I'm mostly sorry that infertility has to be such a hard thing to actively talk about. I'm sorry that people would rather see it as purely clinical. I'm sorry that it can be easily ignored by people who don't consider themselves to be directly affected by it. I'm sorry that it has to be so damn hard. Communication and better understanding has to be a priortity, although I'm not exactly sure how to get that ball rolling...

4 comments:

aah0424 said...

I think many of these people that act like this are just shallow or self centered or both. I have a few friends that haven't experienced infertility, but they are just great human beings. They have compassion and understanding for situations they may not know about first hand. Those are the people I'm thankful for. Then I have at least 2 friends that don't get it at all and continue to be insensitive and selfish when it comes to my situation. When I think about other aspects of their lives though they are like that as well. It really has less to do with infertility and more to do with their inability to look outside of their little bubble!

I do know what you mean though that there needs to be more communication and I'm trying to get my story out there. The only thing is that no amount of communications is going to change people that live their lives with blinders on like I suspect many of the ladies you are refering to do!

Great post by the way!

The Town Criers said...

I think Amy said it well. Some people can't see past the tip of their nose. And others can sympathize or be sensitive even if the situation is completely foreign to their own experience. I think the mentality that infertility isn't a disease since it doesn't kill you (even though it is classified as a disease) leads this mindset. If you've had an easy time conceiving, you don't realize what it feels like when you can't. I'm constantly amazed when I hear how fertile friends look at infertility. And it's usually pretty hurtful.

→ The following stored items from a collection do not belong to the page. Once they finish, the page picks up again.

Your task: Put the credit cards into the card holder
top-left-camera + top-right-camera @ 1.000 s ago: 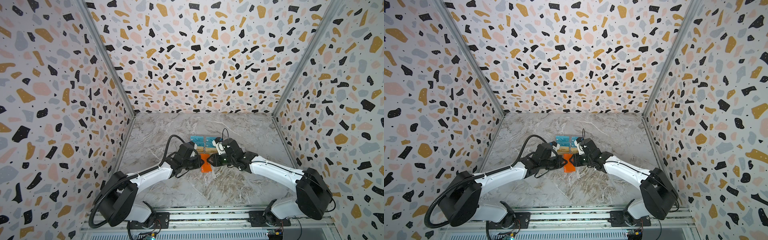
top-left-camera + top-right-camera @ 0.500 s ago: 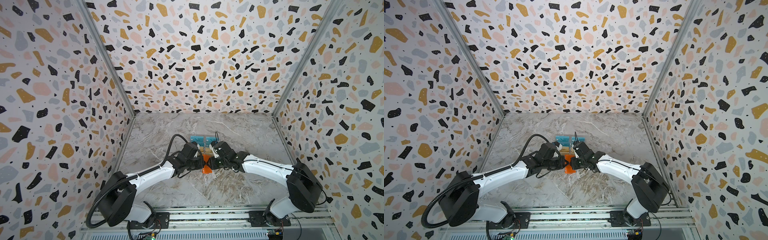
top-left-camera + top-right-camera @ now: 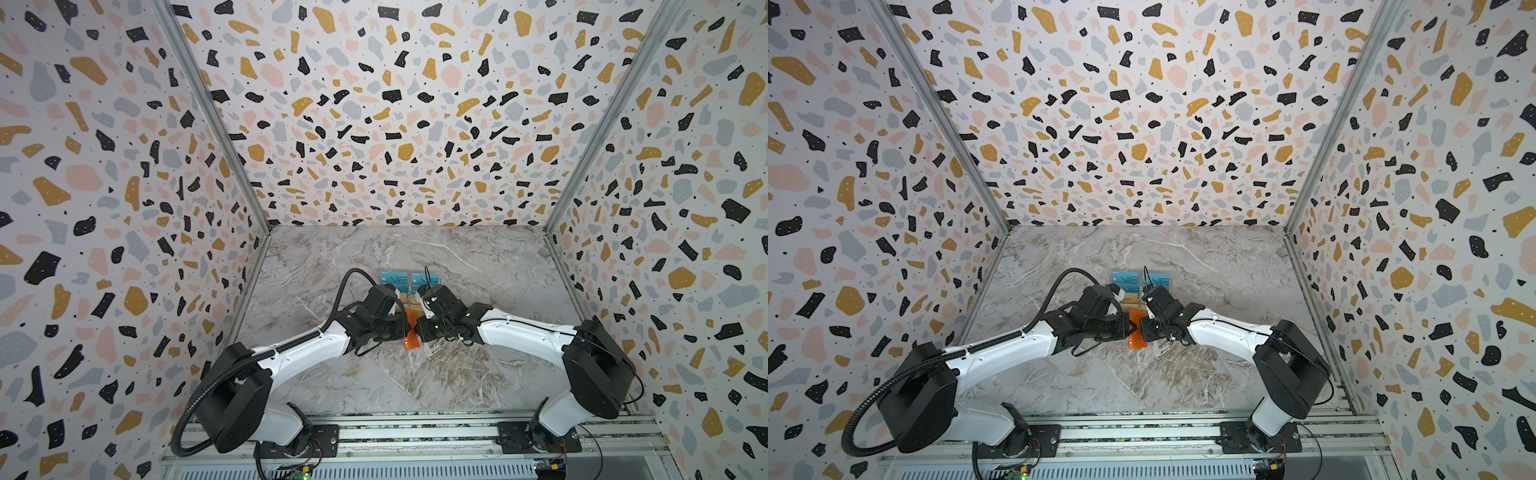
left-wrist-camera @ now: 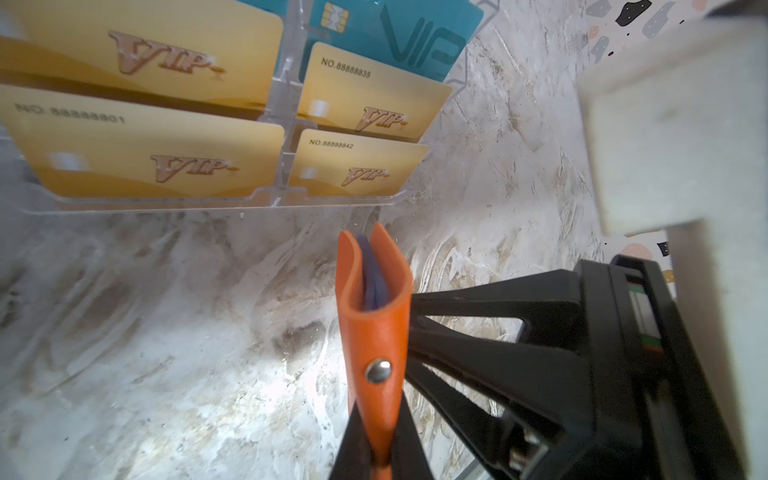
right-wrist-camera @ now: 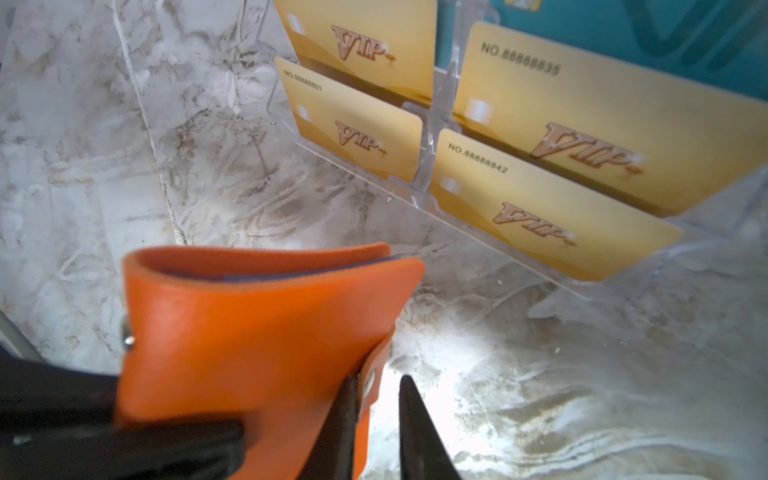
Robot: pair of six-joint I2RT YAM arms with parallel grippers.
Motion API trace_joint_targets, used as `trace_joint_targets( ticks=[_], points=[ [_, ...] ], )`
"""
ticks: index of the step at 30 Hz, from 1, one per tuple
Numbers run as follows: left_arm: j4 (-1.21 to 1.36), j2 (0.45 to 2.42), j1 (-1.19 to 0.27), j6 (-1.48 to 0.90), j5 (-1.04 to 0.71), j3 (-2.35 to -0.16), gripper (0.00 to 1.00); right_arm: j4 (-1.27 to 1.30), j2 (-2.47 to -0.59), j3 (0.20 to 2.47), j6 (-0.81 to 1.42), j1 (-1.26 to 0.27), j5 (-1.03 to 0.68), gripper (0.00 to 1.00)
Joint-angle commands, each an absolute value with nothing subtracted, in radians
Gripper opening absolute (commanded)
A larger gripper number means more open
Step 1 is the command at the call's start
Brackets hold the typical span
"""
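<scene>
The card holder (image 3: 411, 329) (image 3: 1136, 334) is an orange folded wallet held upright just above the marble table, folded shut, with its snap stud facing the left wrist camera (image 4: 374, 324). My left gripper (image 3: 404, 328) (image 4: 380, 453) is shut on its lower edge. My right gripper (image 3: 418, 330) (image 5: 380, 415) comes in from the opposite side. Its jaws stand narrowly apart around the holder's snap tab (image 5: 369, 384), which lies against one finger, with a gap to the other. Gold credit cards (image 4: 158, 153) (image 5: 540, 208) and teal VIP cards (image 3: 395, 277) (image 4: 395, 29) stand in the rack behind.
A clear acrylic tiered rack (image 4: 208, 203) (image 5: 457, 232) holding the cards stands just behind the two grippers, near the table's middle. Terrazzo-patterned walls (image 3: 124, 208) enclose the table on three sides. Both arms meet in front of the rack.
My right gripper has moved left up to the card holder and its jaws have narrowed around the snap tab. The left gripper has kept its hold and hardly moved.
</scene>
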State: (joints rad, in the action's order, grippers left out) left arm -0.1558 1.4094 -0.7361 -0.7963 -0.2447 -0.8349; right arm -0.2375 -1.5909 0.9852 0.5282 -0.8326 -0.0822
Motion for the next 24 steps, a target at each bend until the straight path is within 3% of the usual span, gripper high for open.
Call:
trace_joint_targets(
  ticks=[1,9,24],
  points=[
    [-0.106,1.399,-0.747,-0.777,-0.272,-0.885,0.00,-0.286,-1.608,0.998,0.517,-0.829,-0.047,0.14],
    [-0.115,1.394,-0.745,-0.779,-0.253,-0.870,0.00,-0.261,-1.574,0.947,0.520,-0.789,-0.107,0.00],
    [-0.090,1.374,-0.728,-0.773,-0.323,-0.836,0.00,-0.245,-1.526,0.855,0.505,-0.732,-0.112,0.00]
  ],
)
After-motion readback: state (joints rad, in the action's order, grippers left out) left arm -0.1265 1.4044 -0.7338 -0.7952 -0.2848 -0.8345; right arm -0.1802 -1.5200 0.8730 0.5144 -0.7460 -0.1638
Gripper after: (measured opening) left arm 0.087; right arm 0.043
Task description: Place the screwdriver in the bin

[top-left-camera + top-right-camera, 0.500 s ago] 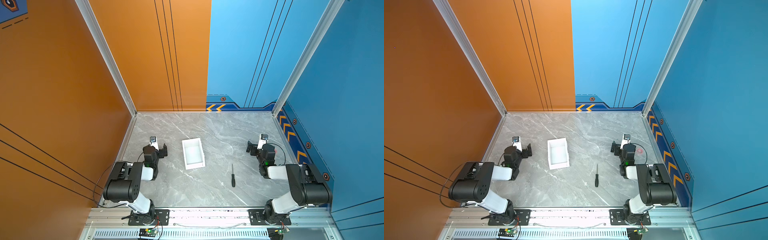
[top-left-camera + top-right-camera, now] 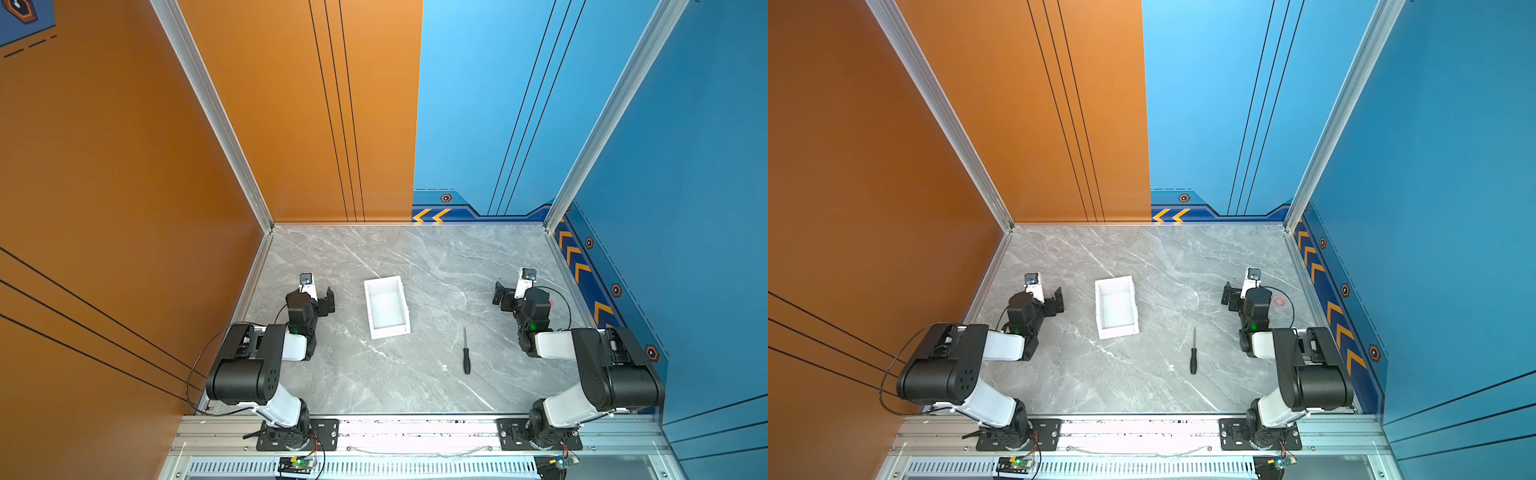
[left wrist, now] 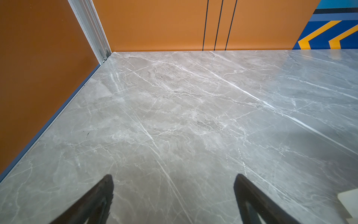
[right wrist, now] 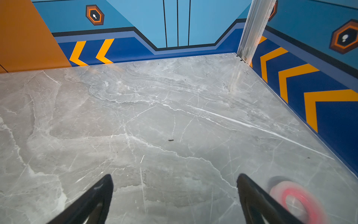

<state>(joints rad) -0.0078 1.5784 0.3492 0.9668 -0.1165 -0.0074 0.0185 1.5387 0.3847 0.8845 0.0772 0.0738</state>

The Road Less Travelled said...

I'm always suprised that with infertility you're expected to get over it and accept it quickly. I'm not suppose to be sad about my short lived pregnancy anymore. I'm not suppose to be scared that it might be my only one. You wouldn't say such things to anyone else suffering with another medical problem. The worst is the belief that it was meant to be. I get that a lot being single, but even if I were in a relationship, it would irritate me just as much. My friends who worked in OBS/GYNE seem to be the most sensitive to the situation. My other friends, especially the ones that have chosen to be childless or fell pregnant quite easily are not quite as sensitive, to put it politely.

TeamWinks said...

I do think perceptions are skewed about infertility. It's misunderstood and its consequences brushed over. I think people just don't think about it unless it affects them. It's the same reason people can overlooking major issues abroad. It just doesn't affect them personally.

I do believe a lot of people view me as bitter, but I try to put such a brave face on to not let them see my hurt. I wish I didn't have to.